卡片召唤师
精华
|
战斗力 鹅
|
回帖 0
注册时间 2008-6-22
|
从下周开始,AMD将在全球多个地方举办技术日会议,包括英国伦敦、法国巴黎、德国慕尼黑等等,首次官方讲解28nm Radeon HD 7000系列显卡的技术秘密。
Radeon HD 6000系列混合了VLIW5、VLIW4两种不同架构,Radeon HD 7000系列则会延续它们的同时加入真正全新的GCN,使用可处理器MIMD的计算单元(CU)取代传统的SIMD阵列,大大增强并行加速计算能力,从而形成“三足鼎立”的局面。
Radeon HD 7900系列开发代号Tahiti,将会包括Tahiti XT Radeon HD 7970、Tahiti Pro Radeon HD 7950两款型号,均基于GCN新架构。
Radeon HD 7970拥有完整的32组CU,总计2048个处理核心、128个纹理单元、64个ROP单元,同时还有接近5MB缓存:512KB一级数据缓存、384KB共享一级缓存、2MB本地数据共享(LDS)、2MB二级缓存。虽然目前还不清楚Tahiti核心的具体规模,但即便是28nm工艺,相信核心面积也不会太小。

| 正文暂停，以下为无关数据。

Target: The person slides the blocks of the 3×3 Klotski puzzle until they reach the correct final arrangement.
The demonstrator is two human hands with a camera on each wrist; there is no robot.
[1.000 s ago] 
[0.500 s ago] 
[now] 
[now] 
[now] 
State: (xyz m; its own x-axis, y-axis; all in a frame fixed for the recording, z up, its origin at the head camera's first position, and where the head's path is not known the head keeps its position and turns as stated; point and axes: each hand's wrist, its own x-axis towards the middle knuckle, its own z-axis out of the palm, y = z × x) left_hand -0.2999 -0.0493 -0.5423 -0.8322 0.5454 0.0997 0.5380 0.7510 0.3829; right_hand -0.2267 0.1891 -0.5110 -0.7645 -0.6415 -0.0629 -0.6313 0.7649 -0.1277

不止规模庞大,Radeon HD 7970的默认核心频率将会高达1GHz,成为继Radeon HD 4890之后史上第二款破“G点”的GPU,而且后者只是限量升级版,这次是全面铺开了。
显存方面也蔚为壮观:位宽拓展至384-bit,足以媲美GeForce GTX 580,同时搭配3GB GDDR5,等效频率5500MHz,带宽将达创纪录的264GB/s。
Radeon HD 7950将会减少到30组CU、1920个核心、120个纹理单元、60个ROP单元,核心频率降至900MHz,显存频率也降至5000MHz,不过目前还不确认其位宽,如果还是384-bit的话带宽将是240GB/s。
Radeon HD 7970/7950将于拉斯维加斯CES 2012消费电子大展期间发布,确切时间是2012年1月6日,价格区间为349-449美元。
向上是双芯设计的New Zealand Radeon HD 7990,将配备4096个核心、6GB GDDR5显存,而且频率也不会低,不过这款新旗舰要到2012年3月份才会推出,预计价格699美元——和现在的Radeon HD 6990相同。
向下的Pitcairn Radeon HD 7800系列不会使用新架构,而是继续VLIW4,说白了就是28nm工艺版本的Radeon HD 6900系列(流处理器数量或许不变),同时在频率上有所微调,功耗也会大幅下降。预计它将占据199-249美元价位市场。
继续往下,Cape Verde Radeon HD 7700/7600/7500还是VLIW4架构,很大程度上也是现有中低档核心的新工艺版本,但具体规格还不得而知。
Trinity APU处理器内的整合图形核心Devastator也是基于VLIW4架构,预计将命名为Radeon HD 7450D/7550D之类的,可以和Radeon HD 7600/7500系列进行双显交火。
由于28nm Krishna/Wichita APU已经被取消,低功耗平台上AMD暂时拿不出新品,只会将Brazos 2.0平台进行重命名,图形核心叫做Radeon HD 7300/7200系列。当然了,它们将是VLIW5架构的最后残余。
Starting next week, AMD is going to organize Tech Days in several destinations around the globe, such as London or Paris - during which the company is going to present 28nm Radeon HD 7000 series.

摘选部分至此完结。